Notebook

Gibbs sampling for the beta-bernoulli mixture model¶

Bayesian beta-bernoulli (fixed size) mixture model¶

Given a fixed $K$ and $D$, the beta-bernoulli mixture model is a generative model describing $D$-dimensional binary vectors ($y_i \in \{0,1\}^{D}$) drawn from a $K$-component mixture.

We can describe the probabilistic model as:

\begin{align*} \pi|\alpha &\sim \text{Dirichlet}(\{ \frac{\alpha}{K} \}_{k=1}^{K}) \\ c_i|\pi &\sim \text{Discrete}(\pi) \\ p_d^{k} | \beta,\gamma &\sim \text{Beta}(\beta, \gamma) \\ y_i^{d} | c_i{=}k,p_d^{k} &\sim \text{Bernoulli}(p_d^{k}) \end{align*}

Let us clear up some of this notation. $\pi$ is a $K$-dimensional vector living in the $(K-1)$-dimensional probability simplex. For each $k \in [K]$, $\{p_d^k\}_{d=1}^{D} \in [0,1]^{D}$. Given $N$ data points, the assignment vector $\{c_i\}_{i=1}^{N} \in \{0, ..., K-1\}^{N}$. The hyperparameters of this model are $\mathcal{H} = (\alpha, \beta, \gamma)$.

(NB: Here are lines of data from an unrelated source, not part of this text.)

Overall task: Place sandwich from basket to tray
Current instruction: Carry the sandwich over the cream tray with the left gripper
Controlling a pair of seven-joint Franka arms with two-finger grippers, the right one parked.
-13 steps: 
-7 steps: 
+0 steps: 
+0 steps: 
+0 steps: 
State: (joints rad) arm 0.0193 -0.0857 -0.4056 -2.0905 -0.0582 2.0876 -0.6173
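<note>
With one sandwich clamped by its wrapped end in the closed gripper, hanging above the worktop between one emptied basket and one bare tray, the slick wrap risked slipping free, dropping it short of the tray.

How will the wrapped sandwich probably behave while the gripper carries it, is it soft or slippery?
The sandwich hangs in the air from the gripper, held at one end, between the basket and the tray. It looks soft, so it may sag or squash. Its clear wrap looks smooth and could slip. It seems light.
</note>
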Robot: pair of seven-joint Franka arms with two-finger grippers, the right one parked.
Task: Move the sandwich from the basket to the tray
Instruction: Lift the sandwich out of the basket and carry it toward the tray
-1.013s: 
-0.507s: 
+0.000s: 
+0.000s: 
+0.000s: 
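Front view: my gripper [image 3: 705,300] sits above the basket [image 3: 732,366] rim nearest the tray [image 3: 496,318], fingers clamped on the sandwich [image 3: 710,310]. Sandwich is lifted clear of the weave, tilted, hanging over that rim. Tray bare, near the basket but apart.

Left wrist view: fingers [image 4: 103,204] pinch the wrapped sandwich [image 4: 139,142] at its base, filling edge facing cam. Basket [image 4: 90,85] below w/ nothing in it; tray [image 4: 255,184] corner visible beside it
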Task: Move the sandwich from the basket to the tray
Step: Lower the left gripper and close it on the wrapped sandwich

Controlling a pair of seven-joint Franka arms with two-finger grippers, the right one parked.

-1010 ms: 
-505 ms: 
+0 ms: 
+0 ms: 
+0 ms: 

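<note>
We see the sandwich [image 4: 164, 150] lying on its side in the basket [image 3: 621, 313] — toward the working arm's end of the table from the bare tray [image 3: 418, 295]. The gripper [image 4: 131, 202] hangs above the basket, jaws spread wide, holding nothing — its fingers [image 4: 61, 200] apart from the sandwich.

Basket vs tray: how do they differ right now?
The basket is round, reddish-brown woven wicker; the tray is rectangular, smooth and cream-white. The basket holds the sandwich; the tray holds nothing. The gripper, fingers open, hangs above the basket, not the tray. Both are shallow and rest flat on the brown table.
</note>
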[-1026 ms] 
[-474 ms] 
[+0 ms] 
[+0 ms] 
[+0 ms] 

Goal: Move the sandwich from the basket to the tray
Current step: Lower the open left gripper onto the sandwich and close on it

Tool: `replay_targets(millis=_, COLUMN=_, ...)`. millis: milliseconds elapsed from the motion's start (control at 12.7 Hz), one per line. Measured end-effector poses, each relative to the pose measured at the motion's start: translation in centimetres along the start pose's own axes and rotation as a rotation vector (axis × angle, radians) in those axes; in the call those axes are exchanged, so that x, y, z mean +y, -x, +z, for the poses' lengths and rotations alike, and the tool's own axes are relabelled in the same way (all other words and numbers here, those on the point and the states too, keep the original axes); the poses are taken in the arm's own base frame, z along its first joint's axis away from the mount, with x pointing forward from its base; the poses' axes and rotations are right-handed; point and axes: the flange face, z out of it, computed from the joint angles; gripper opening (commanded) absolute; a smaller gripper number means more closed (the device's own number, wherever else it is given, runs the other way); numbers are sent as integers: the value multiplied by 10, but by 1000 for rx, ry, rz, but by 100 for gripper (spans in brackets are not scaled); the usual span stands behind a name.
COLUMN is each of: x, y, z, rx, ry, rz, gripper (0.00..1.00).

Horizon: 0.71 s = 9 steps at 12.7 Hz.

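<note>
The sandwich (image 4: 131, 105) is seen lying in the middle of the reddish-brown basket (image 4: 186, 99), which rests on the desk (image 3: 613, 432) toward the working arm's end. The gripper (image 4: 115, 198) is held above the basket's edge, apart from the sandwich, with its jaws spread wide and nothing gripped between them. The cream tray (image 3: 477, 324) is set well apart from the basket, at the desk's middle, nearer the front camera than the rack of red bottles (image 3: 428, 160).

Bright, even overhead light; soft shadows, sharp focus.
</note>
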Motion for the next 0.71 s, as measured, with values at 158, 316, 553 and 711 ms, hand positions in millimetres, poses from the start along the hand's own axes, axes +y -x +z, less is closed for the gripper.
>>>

As we will see later on, this model has nice analytical properties for Gibbs sampling, since the beta distribution is a nice conjugate prior for the bernoulli distribution.

The inference problem we will consider is the following. Given a dataset $\mathcal{Y} = \{y_i\}_{i=1}^{N}$, we want to learn the posterior distribution on the assignment vector $\mathcal{C} = \{c_i\}_{i=1}^{N}$. That is, we want to be able to estimate and draw samples from $p(\mathcal{C} | \mathcal{Y}; \mathcal{H})$.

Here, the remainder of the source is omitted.